_Task requirements_
Copy exactly the last part of the listing below, beginning at the line that contains "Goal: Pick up" and including the final line.

** Input data follows **

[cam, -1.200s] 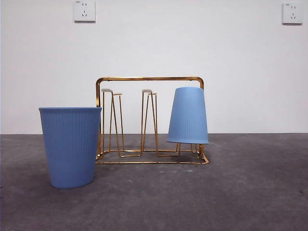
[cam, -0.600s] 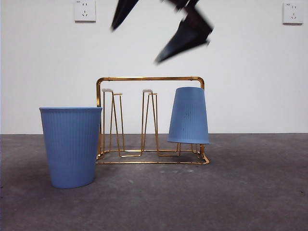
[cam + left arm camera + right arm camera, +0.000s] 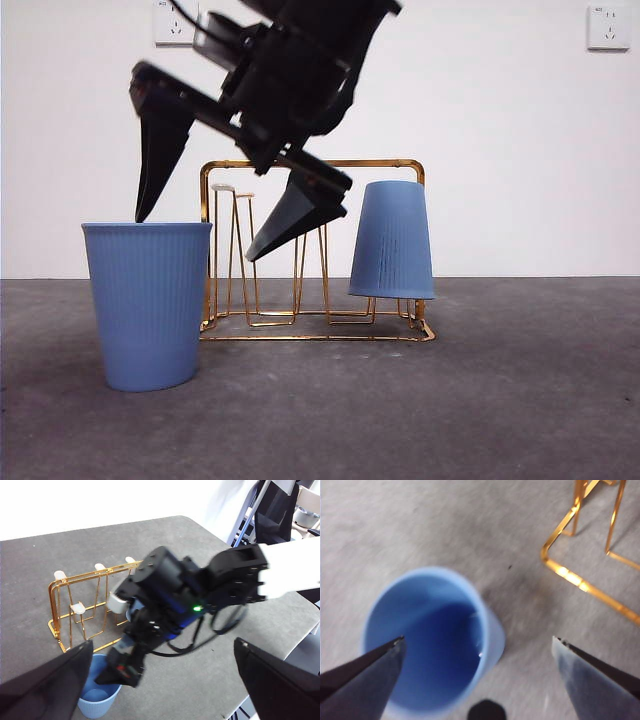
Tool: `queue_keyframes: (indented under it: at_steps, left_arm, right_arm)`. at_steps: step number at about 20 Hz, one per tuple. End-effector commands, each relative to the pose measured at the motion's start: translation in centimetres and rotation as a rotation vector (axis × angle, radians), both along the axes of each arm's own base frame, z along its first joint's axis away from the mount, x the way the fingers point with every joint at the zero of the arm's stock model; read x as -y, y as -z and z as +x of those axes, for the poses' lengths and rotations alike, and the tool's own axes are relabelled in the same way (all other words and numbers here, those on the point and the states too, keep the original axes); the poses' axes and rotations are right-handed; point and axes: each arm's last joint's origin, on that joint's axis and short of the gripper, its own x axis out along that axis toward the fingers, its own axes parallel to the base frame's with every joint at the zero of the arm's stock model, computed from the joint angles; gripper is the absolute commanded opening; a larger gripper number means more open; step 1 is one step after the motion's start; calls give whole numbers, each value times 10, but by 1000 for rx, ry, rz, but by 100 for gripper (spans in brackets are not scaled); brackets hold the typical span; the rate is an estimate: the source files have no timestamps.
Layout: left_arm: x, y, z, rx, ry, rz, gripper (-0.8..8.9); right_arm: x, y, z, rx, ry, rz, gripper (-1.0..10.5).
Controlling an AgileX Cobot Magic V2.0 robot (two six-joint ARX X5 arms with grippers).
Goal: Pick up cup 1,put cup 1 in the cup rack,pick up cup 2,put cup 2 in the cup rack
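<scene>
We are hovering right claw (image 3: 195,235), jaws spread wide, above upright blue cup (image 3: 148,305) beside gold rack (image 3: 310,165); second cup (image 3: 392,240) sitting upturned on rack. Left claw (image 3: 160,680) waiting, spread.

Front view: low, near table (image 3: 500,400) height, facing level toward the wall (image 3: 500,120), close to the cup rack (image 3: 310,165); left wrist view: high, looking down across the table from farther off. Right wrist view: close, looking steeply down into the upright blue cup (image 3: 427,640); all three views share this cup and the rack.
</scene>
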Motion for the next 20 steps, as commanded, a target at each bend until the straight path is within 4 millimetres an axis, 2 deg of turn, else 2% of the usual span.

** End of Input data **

_Output of the task_
Goal: Pick up cup 1,put cup 1 in the cup rack,pick up cup 2,put cup 2 in the cup rack
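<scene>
We are hovering right claw (image 3: 195,235), jaws spread wide, above upright blue cup (image 3: 148,305) beside gold rack (image 3: 310,165); second cup (image 3: 392,240) sitting upturned on rack. Left claw (image 3: 160,680) waiting, spread.

Front view: low, near table (image 3: 500,400) height, facing level toward the wall (image 3: 500,120), close to the cup rack (image 3: 310,165); left wrist view: high, looking down across the table from farther off. Right wrist view: close, looking steeply down into the upright blue cup (image 3: 427,640); all three views share this cup and the rack.
</scene>
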Motion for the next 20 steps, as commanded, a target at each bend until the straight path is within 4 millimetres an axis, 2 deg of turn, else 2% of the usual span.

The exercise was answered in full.